### Prompt
Copy the lines below exactly. No picture goes into the copy.

┌──

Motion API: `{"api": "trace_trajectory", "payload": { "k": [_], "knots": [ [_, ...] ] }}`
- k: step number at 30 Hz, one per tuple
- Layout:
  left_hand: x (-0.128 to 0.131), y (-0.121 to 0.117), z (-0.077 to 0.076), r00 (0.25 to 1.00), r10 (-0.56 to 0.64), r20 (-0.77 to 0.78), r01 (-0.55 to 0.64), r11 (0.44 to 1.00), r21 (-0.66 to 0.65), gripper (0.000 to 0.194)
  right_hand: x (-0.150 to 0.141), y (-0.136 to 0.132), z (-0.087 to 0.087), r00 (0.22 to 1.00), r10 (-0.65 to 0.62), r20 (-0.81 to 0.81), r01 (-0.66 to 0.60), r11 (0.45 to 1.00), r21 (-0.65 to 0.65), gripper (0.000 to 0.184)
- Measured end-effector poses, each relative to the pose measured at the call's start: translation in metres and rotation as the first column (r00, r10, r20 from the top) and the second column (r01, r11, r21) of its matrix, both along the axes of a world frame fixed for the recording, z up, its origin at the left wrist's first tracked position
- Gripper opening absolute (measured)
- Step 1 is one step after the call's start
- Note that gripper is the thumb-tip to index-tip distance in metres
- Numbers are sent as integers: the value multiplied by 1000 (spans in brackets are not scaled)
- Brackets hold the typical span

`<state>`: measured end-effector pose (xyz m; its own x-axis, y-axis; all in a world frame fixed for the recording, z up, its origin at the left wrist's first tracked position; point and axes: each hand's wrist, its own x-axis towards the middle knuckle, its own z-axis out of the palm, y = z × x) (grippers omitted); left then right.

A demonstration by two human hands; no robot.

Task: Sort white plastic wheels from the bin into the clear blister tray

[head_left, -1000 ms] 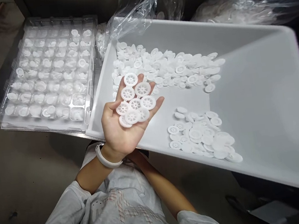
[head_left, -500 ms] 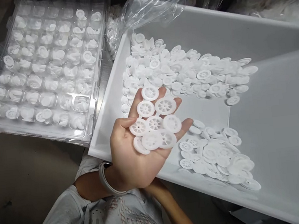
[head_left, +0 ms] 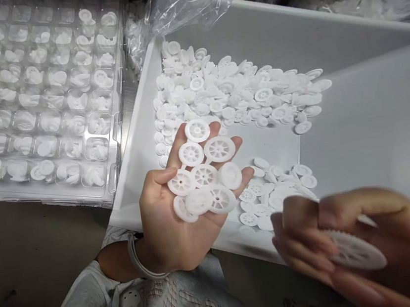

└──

### Task response
Motion API: `{"api": "trace_trajectory", "payload": { "k": [_], "knots": [ [_, ...] ] }}`
- k: step number at 30 Hz, one per tuple
- Layout:
  left_hand: x (-0.128 to 0.131), y (-0.121 to 0.117), z (-0.077 to 0.076), r00 (0.25 to 1.00), r10 (-0.56 to 0.64), r20 (-0.77 to 0.78), r01 (-0.55 to 0.64), r11 (0.44 to 1.00), r21 (-0.66 to 0.65), gripper (0.000 to 0.194)
  right_hand: x (-0.150 to 0.141), y (-0.136 to 0.132), z (-0.087 to 0.087), r00 (0.22 to 1.00), r10 (-0.65 to 0.62), r20 (-0.81 to 0.81), r01 (-0.66 to 0.60), r11 (0.45 to 1.00), r21 (-0.65 to 0.65), gripper (0.000 to 0.184)
- Measured end-effector poses, each relative to the pose measured at the call's start: translation in metres and rotation as the first column (r00, r10, r20 from the top) and the second column (r01, r11, r21) of its matrix, both along the axes of a world frame fixed for the recording, z up, its origin at the left wrist's first tracked position
- Gripper opening absolute (measured)
- Step 1 is one step after the call's start
- Note that gripper is the thumb-tip to index-tip distance in metres
- Numbers are sent as integers: the value multiplied by 1000 (spans in brackets are not scaled)
- Brackets hold the typical span

`<state>`: measured end-effector pose (xyz m; its own x-axis, y-axis; all in a world frame fixed for the recording, z up, its origin at the left wrist's first tracked position; point and axes: each hand's wrist, its own x-axis towards the middle knuckle, its own z-axis out of the palm, y = z × x) (grippers omitted); left then right.

A demonstration by two human hands; no robot.

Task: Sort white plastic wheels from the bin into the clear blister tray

[head_left, -1000 ms] 
[head_left, -500 ms] 
[head_left, +0 ms] 

The work on this exercise is finished.